■ **TASK TO COMPLETE**: Each line below should be written out exactly, with none skipped.

■ **GIVEN DATA**:
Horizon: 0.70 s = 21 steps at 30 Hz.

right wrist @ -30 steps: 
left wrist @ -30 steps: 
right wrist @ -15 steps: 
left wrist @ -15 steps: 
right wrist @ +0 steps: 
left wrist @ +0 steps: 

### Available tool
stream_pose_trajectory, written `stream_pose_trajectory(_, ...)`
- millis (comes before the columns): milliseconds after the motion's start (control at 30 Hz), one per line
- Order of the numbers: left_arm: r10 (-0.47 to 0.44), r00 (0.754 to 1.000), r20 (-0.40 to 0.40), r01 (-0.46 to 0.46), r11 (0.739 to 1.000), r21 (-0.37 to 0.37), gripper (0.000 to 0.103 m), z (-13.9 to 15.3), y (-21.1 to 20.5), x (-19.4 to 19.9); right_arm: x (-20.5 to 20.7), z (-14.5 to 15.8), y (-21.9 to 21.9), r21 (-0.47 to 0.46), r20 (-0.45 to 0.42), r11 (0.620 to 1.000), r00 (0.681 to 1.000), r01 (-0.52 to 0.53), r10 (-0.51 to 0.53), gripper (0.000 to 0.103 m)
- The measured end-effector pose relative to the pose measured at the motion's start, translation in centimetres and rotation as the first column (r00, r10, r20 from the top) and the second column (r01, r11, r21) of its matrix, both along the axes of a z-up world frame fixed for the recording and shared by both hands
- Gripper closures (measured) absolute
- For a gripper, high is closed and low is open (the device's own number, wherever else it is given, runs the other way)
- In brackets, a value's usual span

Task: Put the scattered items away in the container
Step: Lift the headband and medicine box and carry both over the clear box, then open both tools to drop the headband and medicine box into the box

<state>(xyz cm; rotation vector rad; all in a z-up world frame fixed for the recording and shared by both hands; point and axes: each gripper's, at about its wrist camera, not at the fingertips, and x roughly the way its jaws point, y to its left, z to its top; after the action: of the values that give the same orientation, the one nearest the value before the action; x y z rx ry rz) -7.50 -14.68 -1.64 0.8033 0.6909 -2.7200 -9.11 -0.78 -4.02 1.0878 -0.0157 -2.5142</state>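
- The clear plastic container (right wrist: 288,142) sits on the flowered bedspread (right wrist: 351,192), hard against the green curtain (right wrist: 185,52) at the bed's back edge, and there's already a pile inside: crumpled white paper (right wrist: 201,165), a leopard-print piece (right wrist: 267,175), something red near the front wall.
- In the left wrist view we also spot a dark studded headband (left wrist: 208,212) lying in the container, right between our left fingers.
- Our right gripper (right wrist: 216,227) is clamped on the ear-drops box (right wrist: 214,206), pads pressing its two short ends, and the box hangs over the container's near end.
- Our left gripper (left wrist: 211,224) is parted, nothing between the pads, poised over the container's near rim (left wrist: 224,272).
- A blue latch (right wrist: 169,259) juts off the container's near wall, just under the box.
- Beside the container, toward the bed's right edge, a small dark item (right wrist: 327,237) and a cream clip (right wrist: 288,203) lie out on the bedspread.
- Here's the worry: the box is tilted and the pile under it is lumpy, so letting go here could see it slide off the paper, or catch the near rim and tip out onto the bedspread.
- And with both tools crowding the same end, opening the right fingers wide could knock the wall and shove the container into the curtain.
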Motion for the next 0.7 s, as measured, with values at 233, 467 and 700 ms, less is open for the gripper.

■ **WORKED SOLUTION**:
Horizon: 0.70 s = 21 steps at 30 Hz.

right wrist @ -30 steps: 
left wrist @ -30 steps: 
right wrist @ -15 steps: 
left wrist @ -15 steps: 
right wrist @ +0 steps: 
left wrist @ +0 steps: 

### Available tool
stream_pose_trajectory, written `stream_pose_trajectory(_, ...)`
- millis (comes before the columns): milliseconds after the motion's start (control at 30 Hz), one per line
- Order of the numbers: left_arm: r10 (-0.47 to 0.44), r00 (0.754 to 1.000), r20 (-0.40 to 0.40), r01 (-0.46 to 0.46), r11 (0.739 to 1.000), r21 (-0.37 to 0.37), gripper (0.000 to 0.103 m), z (-13.9 to 15.3), y (-21.1 to 20.5), x (-19.4 to 19.9); right_arm: x (-20.5 to 20.7), z (-14.5 to 15.8), y (-21.9 to 21.9), r21 (-0.47 to 0.46), r20 (-0.45 to 0.42), r11 (0.620 to 1.000), r00 (0.681 to 1.000), r01 (-0.52 to 0.53), r10 (-0.51 to 0.53), gripper (0.000 to 0.103 m)
- The measured end-effector pose relative to the pose measured at the motion's start, translation in centimetres and rotation as the first column (r00, r10, r20 from the top) and the second column (r01, r11, r21) of its matrix, both along the axes of a z-up world frame fixed for the recording and shared by both hands
- Gripper closures (measured) absolute
- For a gripper, high is closed and low is open (the device's own number, wherever else it is given, runs the other way)
- In brackets, a value's usual span

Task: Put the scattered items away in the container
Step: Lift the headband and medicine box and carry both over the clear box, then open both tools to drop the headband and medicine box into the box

<state>(xyz cm; rotation vector rad; all in a z-up world frame fixed for the recording and shared by both hands; point and axes: each gripper's, at about its wrist camera, not at the fingertips, and x roughly the way its jaws point, y to its left, z to its top; after the action: of the values that give the same orientation, the one nearest the value before the action; x y z rx ry rz) -7.50 -14.68 -1.64 0.8033 0.6909 -2.7200 -9.11 -0.78 -4.02 1.0878 -0.0157 -2.5142</state>
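- The clear plastic container (right wrist: 288,142) sits on the flowered bedspread (right wrist: 351,192), hard against the green curtain (right wrist: 185,52) at the bed's back edge, and there's already a pile inside: crumpled white paper (right wrist: 201,165), a leopard-print piece (right wrist: 267,175), something red near the front wall.
- In the left wrist view we also spot a dark studded headband (left wrist: 208,212) lying in the container, right between our left fingers.
- Our right gripper (right wrist: 216,227) is clamped on the ear-drops box (right wrist: 214,206), pads pressing its two short ends, and the box hangs over the container's near end.
- Our left gripper (left wrist: 211,224) is parted, nothing between the pads, poised over the container's near rim (left wrist: 224,272).
- A blue latch (right wrist: 169,259) juts off the container's near wall, just under the box.
- Beside the container, toward the bed's right edge, a small dark item (right wrist: 327,237) and a cream clip (right wrist: 288,203) lie out on the bedspread.
- Here's the worry: the box is tilted and the pile under it is lumpy, so letting go here could see it slide off the paper, or catch the near rim and tip out onto the bedspread.
- And with both tools crowding the same end, opening the right fingers wide could knock the wall and shove the container into the curtain.
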Motion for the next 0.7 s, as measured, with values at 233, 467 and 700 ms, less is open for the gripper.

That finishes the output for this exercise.